This study analyzed the possible prognostic value of presurgical serum soluble (s)E-selectin levels and/or carcinoembryonic antigen (CEA) mRNA positivity in predicting the disease-free survival of colorectal cancer (CRC) patients.

METHODS:

CEA mRNA (obtained from blood-borne cells by reverse transcriptase-polymerase chain reaction [RT-PCR]), tumor necrosis factor-α (TNF-α), and sE-selectin levels were analyzed in blood samples obtained from 78 patients with primary (n = 62) or recurrent (n = 16) CRC, 40 patients with benign colorectal (CR) diseases, and 78 controls.

RESULTS:

CEA mRNA positivity by RT-PCR was significantly associated with advanced stage (P < .05). Median baseline sE-selectin levels were higher in patients with CRC (43 ng/mL) compared with controls (36 ng/mL) or patients with benign CR diseases (31 ng/mL, P < .001). These were significantly associated with CEA mRNA positivity by RT-PCR (P < .05). Multivariate analysis by forward stepping showed that elevated TNF-α (P = .001) and CEA mRNA positivity by RT-PCR (P = .0001) were independent predictors of elevated baseline sE-selectin levels. Positive presurgical sE-selectin levels were associated with an increased recurrence rate compared with patients with low levels of this molecule (P < .001). Positivity for both CEA mRNA and sE-selectin had a negative prognostic impact, with a 5-year recurrence-free survival rate of 51% compared with 95% of patients with negative parameters (P < .05).

CONCLUSIONS:

Detection of presurgical serum sE-selectin levels and CEA mRNA-positive blood-borne cells in CRC patients might provide useful prognostic information in terms of recurrence-free survival, either alone or in combination, and may help in the choice of more aggressive treatment and/or more strict follow-up procedures in high-risk patients. Cancer 2010. © 2010 American Cancer Society.

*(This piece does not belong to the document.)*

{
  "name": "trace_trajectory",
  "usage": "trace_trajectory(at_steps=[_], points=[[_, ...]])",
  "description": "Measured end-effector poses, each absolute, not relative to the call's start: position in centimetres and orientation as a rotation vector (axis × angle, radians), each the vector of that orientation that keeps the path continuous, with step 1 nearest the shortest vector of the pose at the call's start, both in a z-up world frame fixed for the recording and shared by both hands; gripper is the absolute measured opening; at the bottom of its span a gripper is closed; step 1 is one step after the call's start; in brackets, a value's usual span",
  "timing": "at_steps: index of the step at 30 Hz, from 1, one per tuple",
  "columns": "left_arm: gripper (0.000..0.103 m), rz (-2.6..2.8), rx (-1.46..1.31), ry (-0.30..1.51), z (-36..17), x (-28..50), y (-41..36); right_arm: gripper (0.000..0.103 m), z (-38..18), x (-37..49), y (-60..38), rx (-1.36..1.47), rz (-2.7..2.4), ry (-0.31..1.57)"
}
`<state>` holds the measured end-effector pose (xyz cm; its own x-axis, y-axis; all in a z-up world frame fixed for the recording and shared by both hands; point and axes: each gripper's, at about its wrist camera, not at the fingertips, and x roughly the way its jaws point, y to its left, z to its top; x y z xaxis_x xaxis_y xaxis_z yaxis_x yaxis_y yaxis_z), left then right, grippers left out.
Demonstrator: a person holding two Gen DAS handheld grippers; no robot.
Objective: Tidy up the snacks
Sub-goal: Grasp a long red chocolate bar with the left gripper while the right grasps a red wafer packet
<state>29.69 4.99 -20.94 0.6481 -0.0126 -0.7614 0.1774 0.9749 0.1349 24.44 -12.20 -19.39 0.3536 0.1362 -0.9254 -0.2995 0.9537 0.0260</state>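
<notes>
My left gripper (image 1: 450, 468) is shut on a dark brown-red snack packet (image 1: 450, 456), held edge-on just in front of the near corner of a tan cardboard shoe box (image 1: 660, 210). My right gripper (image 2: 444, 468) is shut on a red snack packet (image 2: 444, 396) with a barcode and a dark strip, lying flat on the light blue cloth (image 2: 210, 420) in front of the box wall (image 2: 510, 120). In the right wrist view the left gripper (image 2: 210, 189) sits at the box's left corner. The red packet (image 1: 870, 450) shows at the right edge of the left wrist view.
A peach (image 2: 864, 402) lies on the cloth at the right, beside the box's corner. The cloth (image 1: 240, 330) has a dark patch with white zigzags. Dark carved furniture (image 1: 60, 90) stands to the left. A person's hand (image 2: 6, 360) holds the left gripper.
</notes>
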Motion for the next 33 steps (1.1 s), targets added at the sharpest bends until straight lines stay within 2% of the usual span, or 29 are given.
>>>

Several lines of evidence suggest that the organ selectivity of colorectal cancer (CRC) cells for the liver involves the binding of the metastatic cells to endothelial E-selectin.1, 2 Tumor cell entry into the hepatic microvasculature can trigger a rapid, proinflammatory cascade that begins with increased local tumor necrosis factor-α (TNF-α) production by activated Kupffer cells and leads to up-regulated E-selectin expression on the hepatic sinusoidal vessels,3, 4 which serve not only for initial adhesion and rolling, but also for subsequent diapedesis into metastatic sites.2 The involvement of TNF-α and E-selectin expression in the metastatic cascade has been also proposed by Sturm et al, who suggested that TNF-α facilitates tumor cell adhesion and extravasation by inducing the expression of E-selectin and other adhesion molecules in the liver vasculature of syngeneic mice.5

It is currently recognized that carcinoembryonic antigen (CEA) is capable of activating hepatic macrophages or Kupffer cells via binding to a CEA receptor.6 Moreover, the demonstration that CEA itself functions as an alternative receptor for E-selectin to mediate CRC cell adhesion has led to the formulation of a hypothesis concerning the apparent enhanced metastatic potential associated with CEA overexpression on CRC cells and the critical role of selectins in metastatic spread.7 Accordingly, elevated soluble (s)E-selectin and TNF-α levels have been found in sera from CRC patients, and both TNF-α and serum CEA levels have been independently associated with increased sE-selectin levels.8

One of the newer areas being explored in the management of cancer is the use of reverse transcriptase-polymerase chain reaction (RT-PCR) to analyze the blood of cancer patients for the detection of mRNA expressed in tumor cells.9, 10 The CEA gene is 1 of the most widely expressed genes in cancer cells, and serum CEA protein is currently used to follow the course of therapy in the management of colorectal carcinoma.11 Nonetheless, it has been shown that only approximately half of CRCs shed CEA in levels sufficient for their detection in monitoring therapy.12 Numerous studies have reported the use of RT-PCR technology to detect CEA message in tumor cells from peripheral blood of cancer patients,13 suggesting that longitudinal analyses of blood-borne cells expressing CEA by RT-PCR may be useful for the clinical management of CRC and other CEA-expressing tumors in terms of prognosis or in the analysis of the response to therapy either alone14-17 or in combination with other molecular markers.18, 19

In light of these considerations, a follow-up study of CRC patients was performed to investigate the possible association of presurgical serum sE-selectin levels with the positivity for CEA mRNA by RT-PCR in peripheral blood cells, as well as their prognostic value in predicting recurrence-free survival.

MATERIALS AND METHODS

Patients

Seventy-eight consecutive patients with CRC (40 men, 38 women; mean age, 58 ± 12 years), treated at the Tor Vergata Clinical Center, entered the study. Patients were histologically diagnosed with primary (n = 62) or relapsing (metastasis to the liver, n = 8; peritoneum, n = 4; lung, n = 2; and multiple metastasis, n = 2) colorectal adenocarcinoma. Primary CRC was pathologically staged according to the International Union Against Cancer TNM Classification: stage I (n = 6), stage II (n = 35), stage III (n = 19), and stage IV (n = 2, with a single resectable liver metastasis). All patients were observed from the time of diagnosis of primary tumor for at least 3 years after surgery or until disease recurrence.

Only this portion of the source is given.